Prototype VTOL aircraft

The Sud Aviation/Aérospatiale SA-610 Ludion (Ludion - Cadet) is a compact unorthodox VTOL aircraft designed by the French aircraft manufacturer Sud Aviation and produced by Aérospatiale.

In terms of its basic configuration, the Ludeon consisted of little more than a chair, behind which were mounted a pair of downward-pointing augmented rocket engines with flight control provided by thrust vectoring. Its novel propulsion system was developed by Bertin and Société d'Etudes pour la Propulsion par Réaction (SEPR) during the mid-1960s. Described as being a personal apparatus for overcoming obstacles, including rivers and minefields, it was intended to carry its pilot and 30 kg (66 lb) of equipment up to 700 m (2,300 ft) at an altitude of up to 200 m (600 ft).

During 1965, a development contract was awarded to Sud Aviation for the Ludion; effective integration of the various components without exposing either the pilot or elements of the vehicle itself proved to be a major challenge. The Ludion made a public appearance at the 1967 Paris Air Show. On 24 January 1968, the Ludion performed its first ground-based test; 59 tethered flights and five free flights were conduced during its flight test programme before all work was terminated due to the changing preferences of military planners and questions over its practicality. A prototype Ludion has been preserved and is on public display at the Musée de l'air et de l'espace.

==Development==
The Ludion was conceived of during the early 1960s as a one-man rocket-powered 'hopper', intended to give a single person the ability to quickly traverse challenging terrain and obstructions, such as rivers, trenches, and minefields. The design of the Ludion was military-oriented, having been heavily shaped by the operational needs of the French Army. During 1965, the French aviation firm Sud Aviation was awarded a contract to develop the Ludion; the company worked alongside the specialist firm Bertin to produce the jet pumps and the researcher-manufacturer Société d'Etudes pour la Propulsion par Réaction (SEPR) to develop the rocket propulsion system. It was intended that, once development was completed successfully, the Ludion would be procured by the French Army.

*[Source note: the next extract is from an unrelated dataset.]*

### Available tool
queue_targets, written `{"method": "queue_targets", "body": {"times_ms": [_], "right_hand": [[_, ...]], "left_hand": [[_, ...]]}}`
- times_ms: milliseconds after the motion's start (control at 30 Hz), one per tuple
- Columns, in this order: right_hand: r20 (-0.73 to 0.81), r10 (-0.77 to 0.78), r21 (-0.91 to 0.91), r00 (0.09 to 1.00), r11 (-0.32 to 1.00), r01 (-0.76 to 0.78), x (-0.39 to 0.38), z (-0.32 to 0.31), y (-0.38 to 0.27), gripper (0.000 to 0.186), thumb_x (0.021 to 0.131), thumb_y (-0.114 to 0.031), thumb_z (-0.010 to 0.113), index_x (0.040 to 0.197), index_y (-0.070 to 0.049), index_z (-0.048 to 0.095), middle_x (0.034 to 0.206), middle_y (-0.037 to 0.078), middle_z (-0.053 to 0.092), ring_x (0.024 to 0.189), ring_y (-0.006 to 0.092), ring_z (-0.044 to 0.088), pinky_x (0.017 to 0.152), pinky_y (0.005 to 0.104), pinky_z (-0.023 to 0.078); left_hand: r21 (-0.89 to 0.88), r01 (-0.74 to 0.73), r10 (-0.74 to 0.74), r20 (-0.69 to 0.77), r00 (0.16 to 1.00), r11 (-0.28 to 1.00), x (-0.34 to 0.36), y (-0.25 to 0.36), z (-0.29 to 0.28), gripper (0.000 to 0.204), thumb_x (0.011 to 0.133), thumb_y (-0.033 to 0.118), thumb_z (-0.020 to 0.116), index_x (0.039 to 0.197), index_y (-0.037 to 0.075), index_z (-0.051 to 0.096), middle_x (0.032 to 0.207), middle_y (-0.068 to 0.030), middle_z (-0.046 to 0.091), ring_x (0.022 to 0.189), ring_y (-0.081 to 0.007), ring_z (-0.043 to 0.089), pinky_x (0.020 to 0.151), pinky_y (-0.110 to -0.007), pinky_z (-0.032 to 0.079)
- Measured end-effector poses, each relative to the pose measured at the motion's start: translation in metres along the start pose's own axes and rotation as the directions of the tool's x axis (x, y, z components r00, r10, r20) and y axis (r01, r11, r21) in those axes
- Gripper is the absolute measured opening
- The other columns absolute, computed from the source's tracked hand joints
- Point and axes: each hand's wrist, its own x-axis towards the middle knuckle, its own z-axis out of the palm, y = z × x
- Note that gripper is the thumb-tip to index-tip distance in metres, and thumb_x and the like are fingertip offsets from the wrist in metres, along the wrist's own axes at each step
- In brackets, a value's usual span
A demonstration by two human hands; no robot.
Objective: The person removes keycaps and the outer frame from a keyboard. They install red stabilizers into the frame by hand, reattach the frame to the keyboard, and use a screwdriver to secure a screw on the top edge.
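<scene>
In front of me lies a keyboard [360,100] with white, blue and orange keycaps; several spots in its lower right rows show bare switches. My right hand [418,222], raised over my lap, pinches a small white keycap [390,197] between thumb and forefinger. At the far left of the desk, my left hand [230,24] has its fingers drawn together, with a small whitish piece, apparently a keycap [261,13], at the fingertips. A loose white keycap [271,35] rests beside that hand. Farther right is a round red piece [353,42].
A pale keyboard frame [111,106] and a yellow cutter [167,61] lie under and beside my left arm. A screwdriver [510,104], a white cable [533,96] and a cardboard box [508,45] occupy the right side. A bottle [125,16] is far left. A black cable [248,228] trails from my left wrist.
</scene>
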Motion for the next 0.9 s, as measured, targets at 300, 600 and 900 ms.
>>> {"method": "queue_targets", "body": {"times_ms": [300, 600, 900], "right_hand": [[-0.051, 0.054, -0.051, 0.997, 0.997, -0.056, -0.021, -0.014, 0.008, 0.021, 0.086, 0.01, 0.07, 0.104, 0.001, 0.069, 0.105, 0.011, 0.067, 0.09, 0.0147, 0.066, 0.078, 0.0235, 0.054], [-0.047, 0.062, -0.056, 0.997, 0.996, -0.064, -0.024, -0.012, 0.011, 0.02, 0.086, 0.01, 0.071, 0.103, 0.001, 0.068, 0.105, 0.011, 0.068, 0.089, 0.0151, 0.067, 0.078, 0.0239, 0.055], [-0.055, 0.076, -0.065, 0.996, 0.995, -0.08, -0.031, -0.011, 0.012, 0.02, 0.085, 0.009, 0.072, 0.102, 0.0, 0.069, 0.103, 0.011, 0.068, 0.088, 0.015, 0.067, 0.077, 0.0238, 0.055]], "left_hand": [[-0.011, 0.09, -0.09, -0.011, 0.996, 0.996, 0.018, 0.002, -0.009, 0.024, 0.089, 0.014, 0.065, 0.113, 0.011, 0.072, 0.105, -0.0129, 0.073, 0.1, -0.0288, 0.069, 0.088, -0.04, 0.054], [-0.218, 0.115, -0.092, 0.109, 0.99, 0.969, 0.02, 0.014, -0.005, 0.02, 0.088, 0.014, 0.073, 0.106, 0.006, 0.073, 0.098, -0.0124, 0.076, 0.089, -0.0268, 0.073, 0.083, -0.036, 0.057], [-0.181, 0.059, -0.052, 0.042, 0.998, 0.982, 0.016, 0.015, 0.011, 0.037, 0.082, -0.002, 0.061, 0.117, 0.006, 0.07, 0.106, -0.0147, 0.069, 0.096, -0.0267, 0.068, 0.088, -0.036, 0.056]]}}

The selected propulsion system drew upon extensive experience gathered by the British efforts on the handling and use of isopropyl nitrate to obtain large amounts of gas for the driving of jet engines. The SEPR-developed propulsion system was reportedly able to fulfil all of the established requirements. However, the principal difficulty encountered during development of the Ludion was the integration of all of its components, particularly the need to incorporate a highly effective thermal insulation arrangement. This was necessary to protect both the pilot and various elements of the vehicle itself from the intense heat that was being generated throughout its operation.

The Ludion featured an unconventional powerplant, which consisted of a monofuel de-composition chamber fed with pressurised isopropyl nitrate (AVPIN) and ignited by a catalyst. The high pressure gasses produced in the de-composition chamber were fed to a pair of augmentor tubes, positioned at either side of the pilot's seat and angled slightly outwards. As the gasses entered the augmentor tubes through rocket nozzles, thrust was augmented by inducing airflow through the ducts which functioned as aero-thermo-dynamic ducts, due to the heat and kinetic energy added to the flow through the ducts, and the carefully shaped exhaust nozzles. While the Ludion never progressed beyond the experimental stage, it has been described as possessing practical "flying" qualities. The pilot would control both the thrust and deflection of the jet from the nozzles by means of a small stick in each hand.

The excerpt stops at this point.